OTTAWA — Another thorny irritant has emerged in Canada-United States relations as Ottawa announced it would employ a rarely-used measure to confront Washington over Buy America rules in a construction project in Prince Rupert, B.C.
International Trade Minister Ed Fast said Monday the Canadian government would invoke the Foreign Extraterritorial Measures Act to keep bidders on the project from agreeing to use only U.S.-made steel as mandated under Buy American purchasing requirements.
“We have been clear: The application of protectionist Buy America provisions on Canadian soil is unacceptable and an affront to Canadian sovereignty,” Fast said.
“We are disappointed by the state of Alaska’s decision not to seek a waiver from the U.S. Department of Transportation regarding these (Buy America) provisions,” Fast said. “A waiver would have resolved this issue in a manner that would have allowed this project to move forward without delay.”
The project is a $15 million renovation of the ferry terminal on Canadian government-owned land in Prince Rupert in northern British Columbia near the border with Alaska. The Alaska transportation department, which recently secured a 50-year lease on the terminal from Prince Rupert authorities, is paying for the construction. Alaska is now taking bids from construction companies, which have been advised all iron and steel used in the project must be American-made.

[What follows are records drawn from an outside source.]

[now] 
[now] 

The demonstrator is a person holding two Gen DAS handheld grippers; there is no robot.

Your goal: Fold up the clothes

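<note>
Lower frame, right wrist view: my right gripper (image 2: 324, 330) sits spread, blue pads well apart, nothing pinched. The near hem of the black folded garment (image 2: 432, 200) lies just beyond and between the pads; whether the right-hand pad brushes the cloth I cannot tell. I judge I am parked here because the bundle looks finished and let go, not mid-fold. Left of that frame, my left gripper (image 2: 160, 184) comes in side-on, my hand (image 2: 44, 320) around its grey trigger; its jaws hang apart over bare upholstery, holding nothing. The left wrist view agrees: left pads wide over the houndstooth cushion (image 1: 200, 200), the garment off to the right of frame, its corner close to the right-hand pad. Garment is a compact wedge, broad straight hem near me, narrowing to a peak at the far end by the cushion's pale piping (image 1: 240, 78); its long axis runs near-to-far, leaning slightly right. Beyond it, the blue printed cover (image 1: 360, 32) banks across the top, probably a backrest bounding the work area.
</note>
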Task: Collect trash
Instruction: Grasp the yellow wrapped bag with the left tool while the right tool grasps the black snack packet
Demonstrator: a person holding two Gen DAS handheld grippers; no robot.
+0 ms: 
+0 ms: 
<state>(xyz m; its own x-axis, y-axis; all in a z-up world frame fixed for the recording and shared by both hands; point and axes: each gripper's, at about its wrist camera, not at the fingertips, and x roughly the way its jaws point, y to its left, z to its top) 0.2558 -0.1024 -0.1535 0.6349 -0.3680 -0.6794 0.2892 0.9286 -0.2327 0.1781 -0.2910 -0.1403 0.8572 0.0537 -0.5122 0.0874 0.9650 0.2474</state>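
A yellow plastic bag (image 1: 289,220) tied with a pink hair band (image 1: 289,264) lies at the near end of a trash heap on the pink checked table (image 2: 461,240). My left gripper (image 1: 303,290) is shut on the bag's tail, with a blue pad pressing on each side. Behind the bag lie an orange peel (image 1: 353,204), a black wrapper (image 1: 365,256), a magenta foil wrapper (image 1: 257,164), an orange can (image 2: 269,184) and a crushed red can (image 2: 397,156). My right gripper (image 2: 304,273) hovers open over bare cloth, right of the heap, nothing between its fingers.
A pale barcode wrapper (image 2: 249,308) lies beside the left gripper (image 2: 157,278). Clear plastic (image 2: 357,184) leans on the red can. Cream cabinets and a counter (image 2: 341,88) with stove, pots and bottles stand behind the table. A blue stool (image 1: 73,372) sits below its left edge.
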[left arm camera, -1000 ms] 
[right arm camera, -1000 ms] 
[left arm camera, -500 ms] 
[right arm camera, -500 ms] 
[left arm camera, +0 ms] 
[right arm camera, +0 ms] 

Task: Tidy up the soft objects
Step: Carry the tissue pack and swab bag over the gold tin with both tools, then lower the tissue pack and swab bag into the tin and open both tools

The confrontation comes at a time when Prime Minister Stephen Harper’s dealings with the Obama administration have hit a low point in the wake of the U.S. government’s postponement of a decision on whether to allow construction of a pipeline to carry crude oil from Alberta into the U.S.
Buy America rules have been a cause for tension between Canada and the U.S. in recent years. But the requirement to use U.S. materials in a construction on Canadian soil appears likely to be fiercely contended.
“This is our country, it is our land, it is our port, it is our laws and the Americans are building a facility here in Canada, in our province, where we aren’t allowed to have a chance to supply or fabricate the steel. That’s just wrong.” B.C. Premier Christy Clark said recently.
In a statement, Fast said, “We remain committed to working with our U.S. partners to resolve this unacceptable situation and call on them to seek a waiver of the Buy America restrictions.
“However, we are prepared to exercise this order to defend Canadian interests,” he said.
The Foreign Extraterritorial Measures Act has only been used once before. It was invoked in the early 1990s when the U.S. government tried to prevent the subsidiaries of U.S. companies in Canada from engaging in trade and commerce with Cuba.